--- DATASET SECTION Enclosed Below ---
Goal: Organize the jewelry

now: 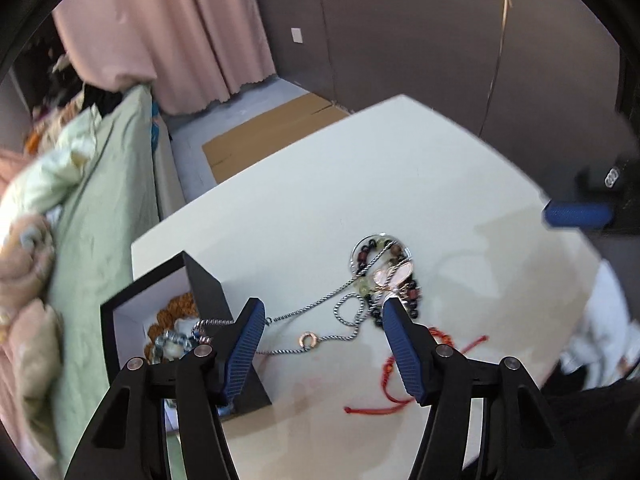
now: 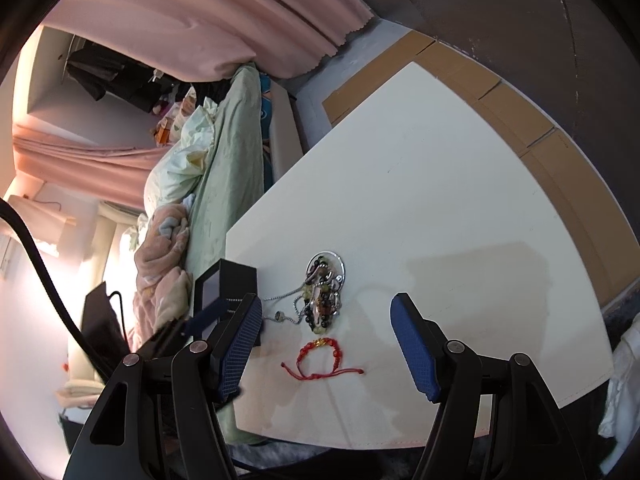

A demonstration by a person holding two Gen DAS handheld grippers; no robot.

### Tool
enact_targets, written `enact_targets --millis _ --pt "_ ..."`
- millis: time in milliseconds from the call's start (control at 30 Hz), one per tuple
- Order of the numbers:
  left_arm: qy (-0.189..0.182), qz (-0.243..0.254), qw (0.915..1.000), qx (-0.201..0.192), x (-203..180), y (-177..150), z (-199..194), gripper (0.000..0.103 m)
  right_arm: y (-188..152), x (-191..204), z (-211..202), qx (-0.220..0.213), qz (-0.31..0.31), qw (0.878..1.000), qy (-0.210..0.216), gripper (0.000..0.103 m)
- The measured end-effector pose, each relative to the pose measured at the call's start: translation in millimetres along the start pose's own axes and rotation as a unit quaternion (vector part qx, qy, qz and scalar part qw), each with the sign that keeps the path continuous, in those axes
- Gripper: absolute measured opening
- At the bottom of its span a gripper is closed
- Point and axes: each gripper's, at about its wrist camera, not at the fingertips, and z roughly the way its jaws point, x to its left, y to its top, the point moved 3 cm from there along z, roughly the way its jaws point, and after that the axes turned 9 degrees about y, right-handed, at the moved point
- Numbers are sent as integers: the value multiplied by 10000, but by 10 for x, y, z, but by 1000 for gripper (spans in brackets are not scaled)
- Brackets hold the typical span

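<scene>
A black jewelry box [image 1: 208,292] with a white lining stands open at the table's left edge, with an orange bead string and other pieces inside; it also shows in the right wrist view [image 2: 236,280]. A silver rope chain [image 1: 316,312] trails from the box to a pile of bead bracelets and a silver bangle [image 1: 384,264]. A red cord bracelet [image 2: 320,354] lies nearer on the table. My left gripper [image 1: 324,316] is open and empty, low over the chain. My right gripper [image 2: 326,312] is open and empty, above the pile.
The white table [image 2: 440,208] sits beside a bed with a green quilt [image 1: 100,184]. Brown cardboard [image 2: 500,92] lies on the floor past the far edge. My right gripper's blue finger [image 1: 576,214] shows at the right in the left wrist view. White cloth [image 2: 624,392] lies right.
</scene>
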Motion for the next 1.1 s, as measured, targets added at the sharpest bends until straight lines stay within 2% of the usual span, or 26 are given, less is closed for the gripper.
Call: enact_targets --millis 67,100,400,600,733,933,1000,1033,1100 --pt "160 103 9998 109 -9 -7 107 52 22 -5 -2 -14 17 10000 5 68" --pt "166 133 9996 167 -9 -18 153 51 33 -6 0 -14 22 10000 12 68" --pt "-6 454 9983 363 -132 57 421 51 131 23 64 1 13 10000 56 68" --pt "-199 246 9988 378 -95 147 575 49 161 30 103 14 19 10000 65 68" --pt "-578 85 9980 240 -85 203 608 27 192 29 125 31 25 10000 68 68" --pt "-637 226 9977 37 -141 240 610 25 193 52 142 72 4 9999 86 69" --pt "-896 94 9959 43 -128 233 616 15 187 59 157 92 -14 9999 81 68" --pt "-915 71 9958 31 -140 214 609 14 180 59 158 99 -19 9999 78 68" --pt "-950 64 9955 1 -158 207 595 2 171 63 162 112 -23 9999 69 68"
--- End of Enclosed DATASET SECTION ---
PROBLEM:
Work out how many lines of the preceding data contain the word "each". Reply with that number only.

OUTPUT OF THE TASK:
2